Dead Lies Dreaming

Charlie Stross’s latest Laundry Files book isn’t about the now disbanded Laundry. It is, though, set in the same horror universe, where Lovecroftian magic still works, people are still people but with extra nightmares, and the heroes of law and order have to battle magic and monsters too.

image: rumelange

I don’t normally read horror, I find most of it puerile, in the worst case masochistic wank fodder. Stross’ work is not that. His books grabbed me when I bought a copy of his first Laundry book, and has not let go since then. He has interesting characters facing difficult challenges, which is the essence of a good novel. He writes well enough, too. Furthermore, I now read these books as an externalisation of insanity, which adds juicy spice to whatever happens in them.

This book is a fine addition to the series, although it has its weaknesses. I’ll start with one of them. The book opens with a great character, a female detective, on the ball and on the make. I like her. She’s VI Warshawski in a horror–verse. I’d like to read more about her, especially since, in this book, you are introduced to her, you share her adventures, you hear about her back–story — then she turns into a bit player to the less interesting heroes of the second half of the book.

I was born into some privilege, so I don’t really enjoy reading about people born into some privilege. Yeah, they dealt with it differently, but their attitudes are just too familiar, especially since I had the same until I grew up. This is not Stross’s fault, but mine — but it meant I found their exploration and activities in the second half of the book a disappointment compared to the heroine of the first.

So the Laundry has gone. There’s still horrible magic. It turns out there are families of mages from across the centuries who have passed on their accomplishments, skills, and banes down the generations. The main second half heroes of the book are the latest generation of a family who have inherited their ancestors’ bane. They and their decorative followers have a jolly good multiverse exploration, of a sort, with glorious goth jaunts into horrible places with misty graveyards and naughty boys doing their naughty thing. My tone here is unfair, the book has decent characterisation with good quality settings and descriptions, and Stross carries the fairly tight plot forward well. It’s just that there rather a lot of familiar tropes, including a bunch of unnecessary token Russian baddies. Admittedly, the tropes are properly fleshed out, explored, and often nicely subverted (“Mr Bigge”!): none are weak, nothing is token. The strongest is the powerful London rhythm which gives the book a solid pace.

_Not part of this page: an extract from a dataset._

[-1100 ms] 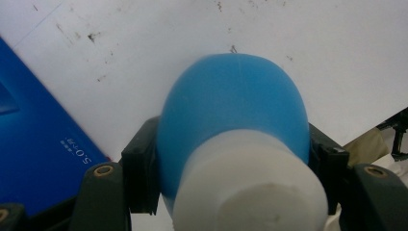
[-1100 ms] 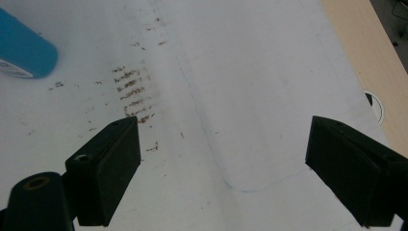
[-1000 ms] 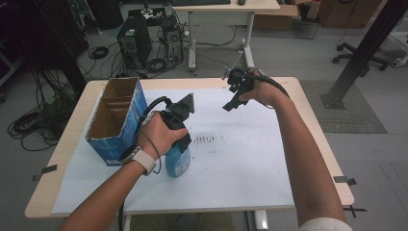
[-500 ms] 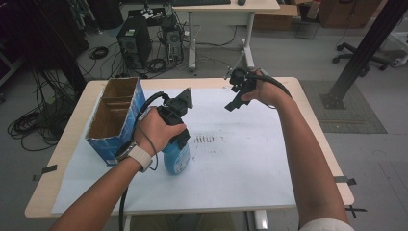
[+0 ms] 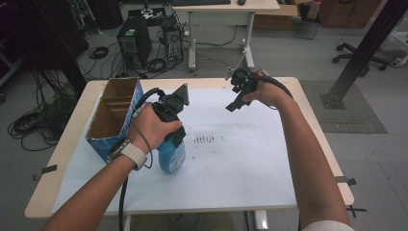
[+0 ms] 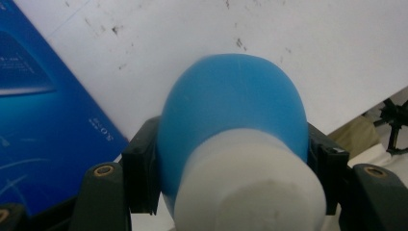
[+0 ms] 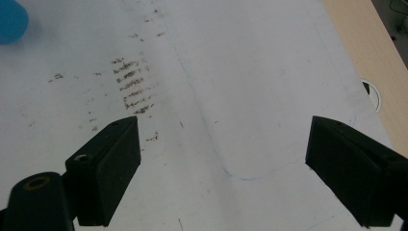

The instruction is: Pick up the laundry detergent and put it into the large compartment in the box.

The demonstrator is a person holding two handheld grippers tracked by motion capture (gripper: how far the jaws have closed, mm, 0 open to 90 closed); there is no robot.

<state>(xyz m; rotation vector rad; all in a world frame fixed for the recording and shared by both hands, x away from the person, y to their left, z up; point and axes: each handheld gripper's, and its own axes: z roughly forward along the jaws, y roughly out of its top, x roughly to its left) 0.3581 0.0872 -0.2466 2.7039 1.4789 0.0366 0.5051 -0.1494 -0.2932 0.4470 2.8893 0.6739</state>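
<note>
On the left of the table (image 5: 308, 96), at about nine o'clock from its middle, an open cardboard box (image 5: 113, 115) with blue sides stands with its mouth up. Just to its right, near the centre of the white sheet (image 5: 240, 163), a blue bottle (image 5: 172, 155) with a white cap stands roughly upright on the sheet, its long axis vertical and the cap end uppermost. The left hand (image 5: 151, 127) comes in from six o'clock, forearm slanting up toward the bottle, wrist bent over it, and the left gripper (image 5: 173, 113) pinches the bottle's upper body from both sides, a jaw pressed against each flank in the left gripper view. A patch of dark smudges (image 5: 206, 139) marks the sheet just right of the bottle. At about one o'clock, the right hand (image 5: 263, 92) reaches far across the table with the arm nearly straight, holding the right gripper (image 5: 236, 101) above the sheet, jaws spread wide and holding nothing.
</note>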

London does seem to be generating its own myths at the moment. I half wonder if it’s turning into Ireland (no, I’m not being serious). Perhaps the Edinburgh gestalt is creeping south?! Anyway, there’s some great London stuff about, and this book joins them, in its own way.

If you’re into Stross, and the Laundry Files, this book is a must. If you want to explore the series, start at the beginning, not here, although this book is a good stand alone novel. It’s not bad at all.